El simple hecho de que en pleno siglo XXI se hayan suscitado acaloradas discusiones en Puebla en torno a la instalación de parquímetros en la capital de la entidad exhibe el nivel de aldea que aún tenemos en la cabeza, o dicho de manera más precisa: el rezago en materia de movilidad del que son presa amplios sectores de la sociedad que siguen aferrados a una idea provinciana de la res urbana.
No tenemos que irnos a las experiencias de ciudades como Estocolmo, Ámsterdam, París, Dublín donde altísimas tarifas han cuadrado con una política que inhibe el uso del automóvil acompañadas, desde luego de algo que desconocemos en tierras camoteras, la dignidad e impecable planeación de un sistema de transporte eficiente.

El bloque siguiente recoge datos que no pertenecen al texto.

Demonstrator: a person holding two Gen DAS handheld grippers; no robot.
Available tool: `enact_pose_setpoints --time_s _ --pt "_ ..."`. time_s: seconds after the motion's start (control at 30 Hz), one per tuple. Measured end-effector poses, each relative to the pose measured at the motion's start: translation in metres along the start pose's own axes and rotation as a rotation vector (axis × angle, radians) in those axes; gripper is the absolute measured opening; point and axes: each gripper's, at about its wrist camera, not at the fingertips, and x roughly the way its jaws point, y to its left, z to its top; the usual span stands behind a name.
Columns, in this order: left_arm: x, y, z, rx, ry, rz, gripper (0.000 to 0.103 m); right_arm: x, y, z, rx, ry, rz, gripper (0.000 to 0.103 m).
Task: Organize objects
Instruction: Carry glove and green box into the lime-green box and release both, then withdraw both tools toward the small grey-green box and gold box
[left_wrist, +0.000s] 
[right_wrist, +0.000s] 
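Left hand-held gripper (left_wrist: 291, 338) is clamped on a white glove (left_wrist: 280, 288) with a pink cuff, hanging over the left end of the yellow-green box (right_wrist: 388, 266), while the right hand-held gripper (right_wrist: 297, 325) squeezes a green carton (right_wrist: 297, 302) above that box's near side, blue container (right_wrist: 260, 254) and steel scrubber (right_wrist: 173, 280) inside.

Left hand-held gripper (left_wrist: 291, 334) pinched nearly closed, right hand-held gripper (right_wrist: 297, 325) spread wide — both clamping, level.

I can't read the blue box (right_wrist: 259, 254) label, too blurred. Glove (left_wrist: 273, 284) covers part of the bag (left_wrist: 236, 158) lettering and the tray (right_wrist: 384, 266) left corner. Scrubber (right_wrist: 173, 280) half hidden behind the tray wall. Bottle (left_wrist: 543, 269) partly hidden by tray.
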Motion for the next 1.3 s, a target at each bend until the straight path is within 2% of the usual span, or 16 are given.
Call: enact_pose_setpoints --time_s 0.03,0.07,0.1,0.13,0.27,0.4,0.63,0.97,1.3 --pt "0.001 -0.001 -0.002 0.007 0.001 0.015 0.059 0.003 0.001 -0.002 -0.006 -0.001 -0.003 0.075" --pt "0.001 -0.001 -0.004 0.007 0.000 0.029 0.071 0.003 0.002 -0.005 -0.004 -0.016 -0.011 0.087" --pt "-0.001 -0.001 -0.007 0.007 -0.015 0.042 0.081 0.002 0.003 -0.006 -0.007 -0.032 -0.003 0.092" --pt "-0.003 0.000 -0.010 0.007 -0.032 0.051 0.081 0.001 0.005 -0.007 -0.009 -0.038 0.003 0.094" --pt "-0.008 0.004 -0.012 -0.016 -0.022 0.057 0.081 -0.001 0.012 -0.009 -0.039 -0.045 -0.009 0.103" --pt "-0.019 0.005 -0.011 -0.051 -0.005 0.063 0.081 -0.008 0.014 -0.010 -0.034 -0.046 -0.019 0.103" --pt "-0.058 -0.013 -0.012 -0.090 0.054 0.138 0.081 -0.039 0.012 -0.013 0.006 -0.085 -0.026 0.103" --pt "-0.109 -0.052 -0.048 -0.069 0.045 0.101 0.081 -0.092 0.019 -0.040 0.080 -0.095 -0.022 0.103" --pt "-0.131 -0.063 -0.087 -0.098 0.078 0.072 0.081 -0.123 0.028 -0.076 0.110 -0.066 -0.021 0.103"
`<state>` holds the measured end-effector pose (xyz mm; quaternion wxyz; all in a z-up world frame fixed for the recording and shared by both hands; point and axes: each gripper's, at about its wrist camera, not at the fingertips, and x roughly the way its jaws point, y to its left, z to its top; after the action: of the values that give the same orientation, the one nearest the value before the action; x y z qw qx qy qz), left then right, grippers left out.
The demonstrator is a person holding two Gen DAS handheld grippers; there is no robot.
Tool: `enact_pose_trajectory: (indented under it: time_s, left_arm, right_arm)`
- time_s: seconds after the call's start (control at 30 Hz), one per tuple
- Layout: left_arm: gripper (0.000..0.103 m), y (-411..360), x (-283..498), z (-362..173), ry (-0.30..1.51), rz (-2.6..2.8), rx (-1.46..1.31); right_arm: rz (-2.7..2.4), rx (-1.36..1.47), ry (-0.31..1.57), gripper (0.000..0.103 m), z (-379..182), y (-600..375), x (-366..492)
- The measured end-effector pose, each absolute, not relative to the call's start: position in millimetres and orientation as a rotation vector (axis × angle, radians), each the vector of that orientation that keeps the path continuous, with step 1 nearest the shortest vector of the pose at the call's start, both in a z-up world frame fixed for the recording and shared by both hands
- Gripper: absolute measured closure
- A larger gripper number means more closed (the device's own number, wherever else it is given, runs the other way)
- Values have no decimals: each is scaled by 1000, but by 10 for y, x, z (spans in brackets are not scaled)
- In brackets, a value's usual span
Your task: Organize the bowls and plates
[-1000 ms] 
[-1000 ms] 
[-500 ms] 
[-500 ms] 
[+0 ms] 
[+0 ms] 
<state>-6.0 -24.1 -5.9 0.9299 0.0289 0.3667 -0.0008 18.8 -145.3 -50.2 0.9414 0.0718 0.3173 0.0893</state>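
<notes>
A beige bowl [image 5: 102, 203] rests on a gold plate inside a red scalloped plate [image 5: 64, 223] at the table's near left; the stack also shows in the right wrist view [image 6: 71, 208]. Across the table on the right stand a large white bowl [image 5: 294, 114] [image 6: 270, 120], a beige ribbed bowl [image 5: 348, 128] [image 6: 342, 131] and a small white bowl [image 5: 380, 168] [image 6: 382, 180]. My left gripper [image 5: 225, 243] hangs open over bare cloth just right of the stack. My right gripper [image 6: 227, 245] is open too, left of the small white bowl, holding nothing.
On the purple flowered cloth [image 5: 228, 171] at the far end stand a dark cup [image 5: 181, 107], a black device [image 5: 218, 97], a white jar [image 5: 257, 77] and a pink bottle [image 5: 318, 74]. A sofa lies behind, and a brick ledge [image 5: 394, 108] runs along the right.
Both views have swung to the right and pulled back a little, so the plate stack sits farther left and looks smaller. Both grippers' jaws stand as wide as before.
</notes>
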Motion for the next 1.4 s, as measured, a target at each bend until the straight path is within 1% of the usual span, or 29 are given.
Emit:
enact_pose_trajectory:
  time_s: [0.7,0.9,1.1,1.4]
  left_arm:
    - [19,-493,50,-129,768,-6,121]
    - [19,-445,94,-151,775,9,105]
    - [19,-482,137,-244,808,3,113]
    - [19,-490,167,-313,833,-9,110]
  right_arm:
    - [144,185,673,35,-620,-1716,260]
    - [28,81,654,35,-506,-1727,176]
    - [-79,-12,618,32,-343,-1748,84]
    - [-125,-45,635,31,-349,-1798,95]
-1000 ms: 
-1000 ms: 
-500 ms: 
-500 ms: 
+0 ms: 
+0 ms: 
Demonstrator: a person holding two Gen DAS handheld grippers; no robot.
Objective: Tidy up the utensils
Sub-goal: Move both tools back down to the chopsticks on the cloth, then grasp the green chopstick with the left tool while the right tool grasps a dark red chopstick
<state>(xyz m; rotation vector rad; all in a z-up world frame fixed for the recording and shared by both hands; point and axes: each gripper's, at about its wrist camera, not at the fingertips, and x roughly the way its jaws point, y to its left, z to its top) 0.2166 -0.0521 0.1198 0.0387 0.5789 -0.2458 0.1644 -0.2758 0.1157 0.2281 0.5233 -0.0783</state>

Tampoco necesitamos recordar las bondades que han probado estos “inventos del hombre blanco” en Tlaxcala o en Cholula; mejor reflexionemos en torno a una pregunta simple: ¿por qué en Teziutlán nadie hizo escándalo cuando se instalaron los parquímetros hace más de dos años? Por la misma razón que ha funcionado el sistema 1×1 prácticamente en todos los municipios de la entidad que han decidido implementarlo mientras que los automovilistas de la capital necesitamos de un semáforo hasta en una cerrada y, sin embargo, el artefacto de colores no es ninguna garantía para inhibir accidentes y volcaduras inimaginables en calles cuyo límite de velocidad no debe exceder los 30 kilómetros por hora.
La respuesta a la pregunta de Teziutlán ya es obvia: el barbarismo automotriz está tan arraigado a los habitantes la ciudad de Puebla como el gusto por los chiles en nogada.
La calle no debe ser gratis para nadie que se atreva a introducir un vehículo al Centro Histórico. Y de hecho no lo ha sido nunca, los franeleros de la zona cuentan con una variedad impresionante de tarifas fijas que descansan en una ilegalidad manifiesta: la apropiación del espacio público.
Organizados, y buena aparte coludidos con las bandas de roba autopartes que operan en la ciudad han contribuido, junto con el comercio informal, a convertir la vía pública en patrimonio exclusivo de su miseria en detrimento de la inversión y generación de empleos del comercio establecido.
La ciudad incluyente de Claudia Rivera fue un proyecto que fracasó en las urnas y en la opinión pública por una serie de atropellos, corruptelas, e ineficiencias conocidas en el marco del subejercicio más grande en la historia reciente de la Comuna.
Entendámoslo de una buena vez que la ciudad es de quien la mantiene, de los contribuyentes que no son necesariamente la masa de los electores; para ellos siempre estará la 4T que entre sus disparates perfectamente puede crear un programa emergente, “franeleros bienestar” si me permiten la propuesta; o mejor aún, un subsidio a la desocupación –quizá con eso finalmente superen el escándalo López Beltrán– que finalmente consolide la política social como una asistencia permanente a la pobreza a cambio de mover conciencias y sustentar carteras electorales.
Que gobierne quien vino a gobernar, que se instalen los parquímetros donde técnicamente sean viables, y que la 4T apapache a sus amados franeleros con algún programita bienestar.